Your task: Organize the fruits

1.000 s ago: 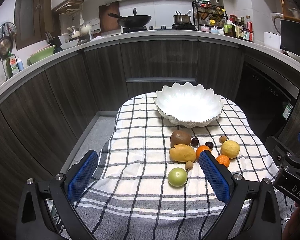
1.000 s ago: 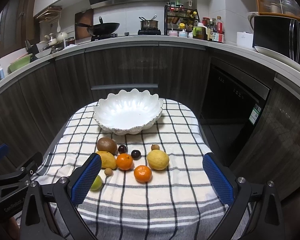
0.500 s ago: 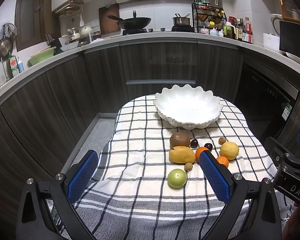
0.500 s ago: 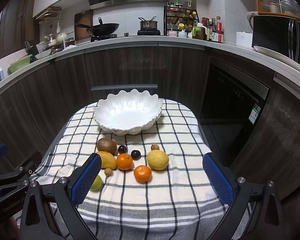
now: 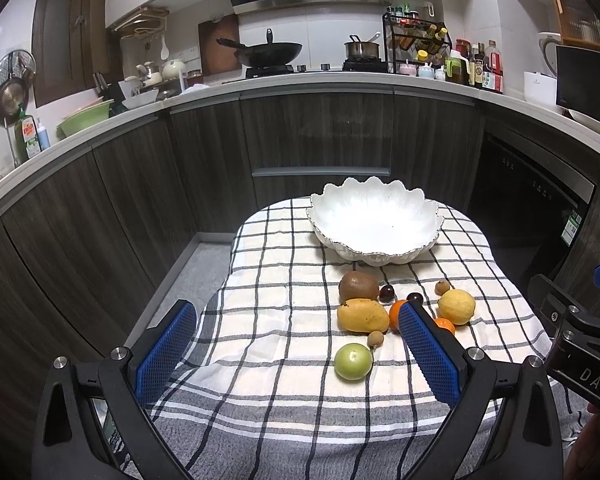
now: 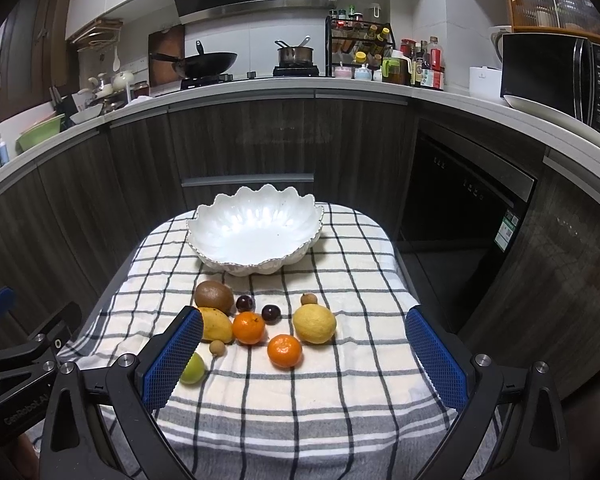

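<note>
Above the checked cloth (image 6: 340, 392) | both grippers' jaws spread, empty | fruits beside white bowl (image 6: 256, 236)

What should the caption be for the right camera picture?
Open right gripper hovers over fruit on a checked cloth, empty white bowl behind.

In the right wrist view, the left pad (image 6: 174, 358) covers part of the green fruit (image 6: 194, 369) and mango (image 6: 217, 325). In the left wrist view, a pad (image 5: 430, 350) hides most of both oranges (image 5: 397, 313).
</note>
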`<state>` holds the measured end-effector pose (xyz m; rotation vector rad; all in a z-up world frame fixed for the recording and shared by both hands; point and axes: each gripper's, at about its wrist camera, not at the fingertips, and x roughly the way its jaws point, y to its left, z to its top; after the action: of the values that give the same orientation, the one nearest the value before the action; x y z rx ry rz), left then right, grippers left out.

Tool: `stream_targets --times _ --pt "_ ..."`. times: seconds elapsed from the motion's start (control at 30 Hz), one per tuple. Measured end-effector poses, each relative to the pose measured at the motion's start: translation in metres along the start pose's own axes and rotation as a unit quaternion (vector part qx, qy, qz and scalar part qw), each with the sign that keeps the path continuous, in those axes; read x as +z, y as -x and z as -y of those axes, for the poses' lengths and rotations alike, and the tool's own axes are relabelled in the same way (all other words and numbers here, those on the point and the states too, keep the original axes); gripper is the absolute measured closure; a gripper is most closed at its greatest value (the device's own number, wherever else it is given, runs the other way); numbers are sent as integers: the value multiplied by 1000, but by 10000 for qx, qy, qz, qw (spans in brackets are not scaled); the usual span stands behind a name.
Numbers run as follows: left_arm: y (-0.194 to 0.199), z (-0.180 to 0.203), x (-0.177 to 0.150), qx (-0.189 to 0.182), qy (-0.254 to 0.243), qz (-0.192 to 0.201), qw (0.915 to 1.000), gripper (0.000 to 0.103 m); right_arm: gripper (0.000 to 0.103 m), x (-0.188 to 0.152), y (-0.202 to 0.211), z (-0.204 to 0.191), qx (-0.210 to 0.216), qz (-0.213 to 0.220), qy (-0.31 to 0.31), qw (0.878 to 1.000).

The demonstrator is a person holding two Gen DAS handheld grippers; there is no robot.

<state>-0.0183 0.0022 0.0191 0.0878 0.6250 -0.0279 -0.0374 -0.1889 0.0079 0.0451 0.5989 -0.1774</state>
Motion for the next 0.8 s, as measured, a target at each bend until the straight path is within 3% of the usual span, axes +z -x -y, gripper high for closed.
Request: stream_targets --times 0.8 --pt "0 3 -2 -33 -26 -66 10000 0 1 -1 4 -1 -25 29 8 10000"
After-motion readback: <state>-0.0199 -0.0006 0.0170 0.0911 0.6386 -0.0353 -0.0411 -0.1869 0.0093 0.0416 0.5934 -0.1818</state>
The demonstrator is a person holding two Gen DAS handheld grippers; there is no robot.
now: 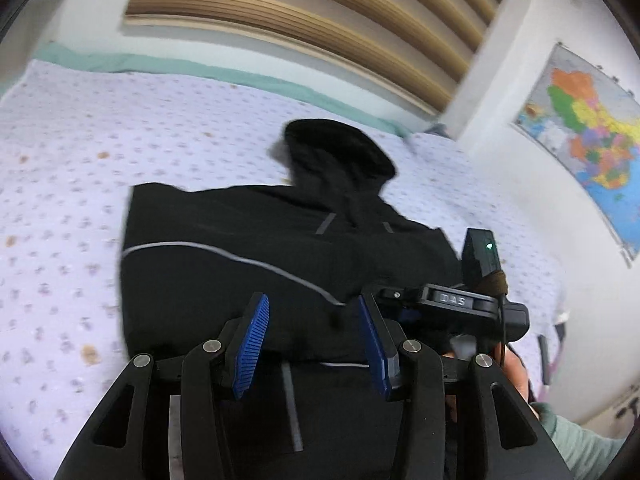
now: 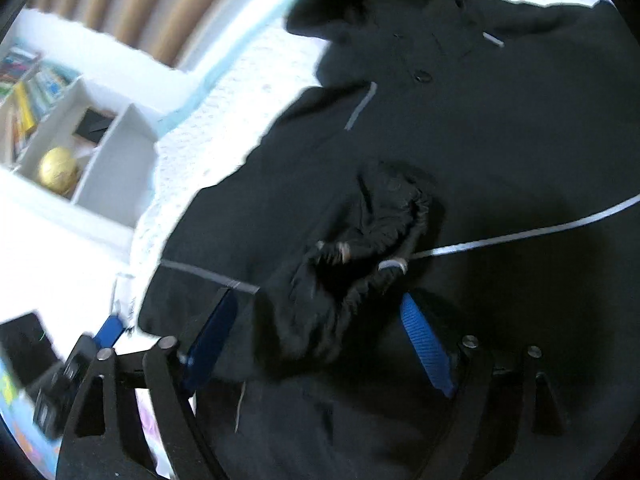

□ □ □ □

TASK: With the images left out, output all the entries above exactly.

EXERCISE ANSWER:
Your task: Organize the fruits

1.000 s ago: 
1.000 s ago: 
0.500 s ago: 
0.500 s ago: 
now: 
now: 

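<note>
Above the checked cloth (image 6: 340, 392) | both grippers' jaws spread, empty | fruits beside white bowl (image 6: 256, 236)

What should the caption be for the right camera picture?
Open right gripper hovers over fruit on a checked cloth, empty white bowl behind.

In the right wrist view, the left pad (image 6: 174, 358) covers part of the green fruit (image 6: 194, 369) and mango (image 6: 217, 325). In the left wrist view, a pad (image 5: 430, 350) hides most of both oranges (image 5: 397, 313).
</note>
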`<state>` holds the measured end-effector pose (xyz m; rotation vector rad; all in a z-up world frame fixed for the recording and shared by both hands; point and axes: each gripper's, at about its wrist camera, not at the fingertips, and x roughly the way its jaws point, y to its left, z to its top; after the action: of the values that give the same orientation, the one nearest the value before the action; x y z rx ry rz), left then right, grippers left out.

Tool: `stream_targets --times _ --pt "_ ..."`. times: seconds elapsed from the motion's start (control at 30 Hz), one per tuple. Measured end-effector poses, each relative to the pose measured at the motion's start: translation in metres along the start pose's own axes and rotation as a unit quaternion (vector part qx, qy, qz and scalar part qw), each with the sign that keeps the path continuous, in those axes; read x as +z, y as -x and z as -y of those axes, for the poses' lengths and rotations alike, and the tool's own axes are relabelled in the same way (all other words and numbers here, those on the point and the states too, keep the original axes); gripper is the absolute measured closure; a gripper is most closed at its greatest value (the device's own number, wherever else it is given, runs the other way); numbers are sent as integers: the value multiplied by 1000, but by 10000 for qx, qy, qz, qw (spans in brackets are not scaled); the usual span stands behind a name.
Numbers run as follows: left_arm: y (-0.194 to 0.199), z (-0.180 to 0.203), x (-0.177 to 0.150), qx (-0.189 to 0.182), qy (-0.254 to 0.243), qz (-0.192 to 0.201), qw (0.915 to 1.000), gripper (0.000 to 0.103 m); right_arm: gripper (0.000 to 0.103 m), x (-0.188 to 0.152), y (-0.202 to 0.211), z (-0.204 to 0.191), qx (-0.210 to 0.216), qz (-0.213 to 0.220), qy (-0.31 to 0.31), qw (0.878 to 1.000).

The demonstrator is a person holding two Gen DAS handheld grippers; there is no robot.

<state>-0.0183 0.0022 0.0191 0.0878 0.6250 -0.0279 -0.0374 -0.1889 0.0079 0.0451 0.5989 -0.1774</state>
Motion for the next 0.8 s, as measured, a target at each bend until the straight path is within 3% of the usual span, axes +z -x -y, gripper high for closed.
Request: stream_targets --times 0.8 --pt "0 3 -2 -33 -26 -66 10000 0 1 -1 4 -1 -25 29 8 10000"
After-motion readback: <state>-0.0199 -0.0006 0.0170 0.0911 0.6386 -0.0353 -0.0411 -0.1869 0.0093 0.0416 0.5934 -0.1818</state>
The demonstrator is a person holding two Gen DAS handheld grippers; there is no robot.
now: 
now: 

What this exercise needed has been supplied.